## WORK ORDER
Report each line of the entries that contains the word "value", copied in full.

(RECORDS SUPPLIED begins)

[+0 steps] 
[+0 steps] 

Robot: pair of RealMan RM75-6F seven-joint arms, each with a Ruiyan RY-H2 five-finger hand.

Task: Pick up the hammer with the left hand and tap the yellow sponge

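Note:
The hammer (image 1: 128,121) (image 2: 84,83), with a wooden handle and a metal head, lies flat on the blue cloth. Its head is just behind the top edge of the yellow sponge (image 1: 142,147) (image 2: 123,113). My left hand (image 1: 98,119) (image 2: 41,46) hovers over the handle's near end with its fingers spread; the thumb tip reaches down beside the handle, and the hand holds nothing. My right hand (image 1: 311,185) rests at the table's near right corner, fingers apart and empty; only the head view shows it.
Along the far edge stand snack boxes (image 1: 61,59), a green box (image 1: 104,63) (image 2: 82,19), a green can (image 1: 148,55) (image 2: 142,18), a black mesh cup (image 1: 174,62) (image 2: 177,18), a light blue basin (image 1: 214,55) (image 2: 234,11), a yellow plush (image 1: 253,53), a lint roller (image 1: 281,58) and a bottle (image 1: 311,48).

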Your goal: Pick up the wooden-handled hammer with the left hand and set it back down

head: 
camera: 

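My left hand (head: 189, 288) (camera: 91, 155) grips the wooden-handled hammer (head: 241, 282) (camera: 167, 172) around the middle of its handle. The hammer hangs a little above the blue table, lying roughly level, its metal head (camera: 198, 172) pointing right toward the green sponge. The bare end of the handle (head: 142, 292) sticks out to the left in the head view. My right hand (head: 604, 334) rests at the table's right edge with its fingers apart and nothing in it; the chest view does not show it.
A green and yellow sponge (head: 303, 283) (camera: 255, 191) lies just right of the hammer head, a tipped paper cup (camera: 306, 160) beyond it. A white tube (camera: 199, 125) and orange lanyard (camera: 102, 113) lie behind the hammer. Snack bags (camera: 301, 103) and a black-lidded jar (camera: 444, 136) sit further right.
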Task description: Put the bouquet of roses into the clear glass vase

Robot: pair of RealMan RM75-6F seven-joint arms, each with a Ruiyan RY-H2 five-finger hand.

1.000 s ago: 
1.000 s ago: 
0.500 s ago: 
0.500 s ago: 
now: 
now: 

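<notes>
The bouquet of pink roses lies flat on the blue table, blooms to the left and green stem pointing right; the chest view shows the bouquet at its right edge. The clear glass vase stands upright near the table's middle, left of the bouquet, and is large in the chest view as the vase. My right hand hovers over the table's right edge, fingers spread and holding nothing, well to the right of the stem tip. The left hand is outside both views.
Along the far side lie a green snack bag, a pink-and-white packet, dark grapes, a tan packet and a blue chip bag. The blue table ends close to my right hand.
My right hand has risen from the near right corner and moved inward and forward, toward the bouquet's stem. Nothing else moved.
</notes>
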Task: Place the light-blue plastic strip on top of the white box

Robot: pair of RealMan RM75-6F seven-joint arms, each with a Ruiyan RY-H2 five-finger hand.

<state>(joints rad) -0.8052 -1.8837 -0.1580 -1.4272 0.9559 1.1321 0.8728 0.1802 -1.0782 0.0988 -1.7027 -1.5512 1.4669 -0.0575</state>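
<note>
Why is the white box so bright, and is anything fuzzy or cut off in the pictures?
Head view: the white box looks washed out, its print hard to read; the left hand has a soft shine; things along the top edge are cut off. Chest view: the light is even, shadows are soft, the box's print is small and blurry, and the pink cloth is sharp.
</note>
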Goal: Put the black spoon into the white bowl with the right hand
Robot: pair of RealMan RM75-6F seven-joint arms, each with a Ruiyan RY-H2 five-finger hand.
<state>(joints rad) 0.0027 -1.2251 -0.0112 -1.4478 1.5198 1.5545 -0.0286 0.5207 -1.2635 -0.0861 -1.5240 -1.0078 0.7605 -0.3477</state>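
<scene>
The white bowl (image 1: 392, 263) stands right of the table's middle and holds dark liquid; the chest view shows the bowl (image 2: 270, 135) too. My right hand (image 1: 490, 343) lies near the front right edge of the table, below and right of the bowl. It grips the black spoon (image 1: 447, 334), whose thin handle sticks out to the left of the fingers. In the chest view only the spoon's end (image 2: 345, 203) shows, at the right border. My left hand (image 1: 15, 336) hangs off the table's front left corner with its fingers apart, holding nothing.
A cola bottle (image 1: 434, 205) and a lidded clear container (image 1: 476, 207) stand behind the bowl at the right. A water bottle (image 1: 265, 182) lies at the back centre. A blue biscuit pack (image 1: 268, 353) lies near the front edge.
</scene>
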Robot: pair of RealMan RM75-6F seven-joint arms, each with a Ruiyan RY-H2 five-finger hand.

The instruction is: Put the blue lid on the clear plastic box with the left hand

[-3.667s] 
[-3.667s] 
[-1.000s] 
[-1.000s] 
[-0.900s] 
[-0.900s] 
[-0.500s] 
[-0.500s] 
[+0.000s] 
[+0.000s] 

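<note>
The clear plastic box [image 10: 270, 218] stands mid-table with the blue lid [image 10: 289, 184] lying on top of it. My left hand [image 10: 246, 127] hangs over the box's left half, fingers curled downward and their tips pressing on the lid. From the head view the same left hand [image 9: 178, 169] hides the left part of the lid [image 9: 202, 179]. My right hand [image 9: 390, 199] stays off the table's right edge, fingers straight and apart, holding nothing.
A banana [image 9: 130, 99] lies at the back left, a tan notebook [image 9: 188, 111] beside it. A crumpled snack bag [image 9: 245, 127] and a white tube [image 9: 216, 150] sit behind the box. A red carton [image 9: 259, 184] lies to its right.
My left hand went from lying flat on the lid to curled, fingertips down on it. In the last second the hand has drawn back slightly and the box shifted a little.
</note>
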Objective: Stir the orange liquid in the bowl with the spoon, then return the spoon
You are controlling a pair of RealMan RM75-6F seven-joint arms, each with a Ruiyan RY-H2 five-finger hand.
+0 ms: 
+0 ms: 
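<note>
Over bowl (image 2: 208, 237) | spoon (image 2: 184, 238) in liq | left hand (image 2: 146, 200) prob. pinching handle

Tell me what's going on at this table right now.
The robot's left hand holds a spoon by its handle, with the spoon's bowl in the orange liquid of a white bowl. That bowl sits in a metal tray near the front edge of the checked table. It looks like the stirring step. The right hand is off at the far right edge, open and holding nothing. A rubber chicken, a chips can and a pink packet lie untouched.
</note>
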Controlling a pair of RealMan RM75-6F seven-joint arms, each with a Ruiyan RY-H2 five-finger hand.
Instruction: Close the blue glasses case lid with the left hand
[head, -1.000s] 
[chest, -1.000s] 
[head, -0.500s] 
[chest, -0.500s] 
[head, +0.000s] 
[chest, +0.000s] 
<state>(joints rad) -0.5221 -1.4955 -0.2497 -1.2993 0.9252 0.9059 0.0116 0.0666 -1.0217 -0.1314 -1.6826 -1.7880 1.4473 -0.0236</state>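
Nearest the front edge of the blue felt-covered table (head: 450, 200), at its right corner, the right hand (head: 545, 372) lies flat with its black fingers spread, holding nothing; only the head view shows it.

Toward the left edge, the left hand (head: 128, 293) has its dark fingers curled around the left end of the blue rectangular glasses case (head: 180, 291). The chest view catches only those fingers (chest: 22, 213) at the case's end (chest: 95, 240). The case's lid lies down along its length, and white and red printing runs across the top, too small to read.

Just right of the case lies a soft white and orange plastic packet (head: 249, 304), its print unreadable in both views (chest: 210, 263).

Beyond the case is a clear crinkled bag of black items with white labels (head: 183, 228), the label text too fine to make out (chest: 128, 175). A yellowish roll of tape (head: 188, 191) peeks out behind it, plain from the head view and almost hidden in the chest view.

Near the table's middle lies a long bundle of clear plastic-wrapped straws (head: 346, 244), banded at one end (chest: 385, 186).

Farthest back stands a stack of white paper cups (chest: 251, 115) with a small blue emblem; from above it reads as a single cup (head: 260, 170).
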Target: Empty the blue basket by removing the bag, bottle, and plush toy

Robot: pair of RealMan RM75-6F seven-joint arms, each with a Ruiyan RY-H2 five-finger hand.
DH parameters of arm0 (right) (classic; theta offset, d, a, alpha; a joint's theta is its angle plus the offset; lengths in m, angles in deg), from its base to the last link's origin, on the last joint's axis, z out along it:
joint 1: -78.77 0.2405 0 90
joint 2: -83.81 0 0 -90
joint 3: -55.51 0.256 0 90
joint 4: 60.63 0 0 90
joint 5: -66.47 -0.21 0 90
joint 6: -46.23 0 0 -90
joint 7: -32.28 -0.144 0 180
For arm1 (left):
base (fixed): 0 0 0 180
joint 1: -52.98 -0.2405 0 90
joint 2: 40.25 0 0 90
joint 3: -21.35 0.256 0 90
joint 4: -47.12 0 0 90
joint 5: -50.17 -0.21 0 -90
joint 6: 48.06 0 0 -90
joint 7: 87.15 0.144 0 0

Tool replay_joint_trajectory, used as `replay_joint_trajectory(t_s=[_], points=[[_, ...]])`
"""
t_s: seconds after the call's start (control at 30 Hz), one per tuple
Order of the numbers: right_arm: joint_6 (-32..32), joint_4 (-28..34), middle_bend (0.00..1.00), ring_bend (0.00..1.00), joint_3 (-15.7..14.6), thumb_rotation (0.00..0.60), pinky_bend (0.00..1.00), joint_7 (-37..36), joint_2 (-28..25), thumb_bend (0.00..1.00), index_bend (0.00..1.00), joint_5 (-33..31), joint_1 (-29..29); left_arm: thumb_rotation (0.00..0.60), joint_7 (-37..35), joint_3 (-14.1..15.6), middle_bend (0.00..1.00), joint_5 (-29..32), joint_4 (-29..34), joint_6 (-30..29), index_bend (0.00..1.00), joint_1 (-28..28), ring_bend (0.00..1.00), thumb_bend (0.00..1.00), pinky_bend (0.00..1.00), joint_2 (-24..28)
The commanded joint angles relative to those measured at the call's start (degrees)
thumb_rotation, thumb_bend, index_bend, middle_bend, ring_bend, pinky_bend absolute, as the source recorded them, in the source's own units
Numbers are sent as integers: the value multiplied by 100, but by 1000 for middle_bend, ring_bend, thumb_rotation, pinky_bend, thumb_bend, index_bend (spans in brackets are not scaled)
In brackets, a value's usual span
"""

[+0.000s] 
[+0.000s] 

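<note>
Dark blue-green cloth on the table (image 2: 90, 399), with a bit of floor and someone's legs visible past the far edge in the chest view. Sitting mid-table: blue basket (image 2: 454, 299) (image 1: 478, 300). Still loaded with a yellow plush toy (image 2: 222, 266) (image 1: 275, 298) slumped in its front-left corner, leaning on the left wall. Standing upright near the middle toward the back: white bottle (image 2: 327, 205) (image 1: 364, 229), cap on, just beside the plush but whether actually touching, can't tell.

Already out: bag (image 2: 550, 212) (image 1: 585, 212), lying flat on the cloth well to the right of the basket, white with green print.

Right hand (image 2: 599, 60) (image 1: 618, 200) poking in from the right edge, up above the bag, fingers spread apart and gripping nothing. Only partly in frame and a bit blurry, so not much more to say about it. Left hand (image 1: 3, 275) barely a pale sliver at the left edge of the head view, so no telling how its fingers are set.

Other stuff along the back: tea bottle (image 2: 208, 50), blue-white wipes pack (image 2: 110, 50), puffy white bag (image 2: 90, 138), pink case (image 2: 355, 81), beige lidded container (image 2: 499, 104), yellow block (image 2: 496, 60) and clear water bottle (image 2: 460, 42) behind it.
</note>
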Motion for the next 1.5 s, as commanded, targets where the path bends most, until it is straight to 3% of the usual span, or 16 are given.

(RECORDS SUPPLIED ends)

## SOLUTION
Numbers are sent as integers: the value multiplied by 100, but by 1000 for middle_bend, ring_bend, thumb_rotation, pinky_bend, thumb_bend, index_bend (spans in brackets are not scaled)
In brackets, a value's usual span

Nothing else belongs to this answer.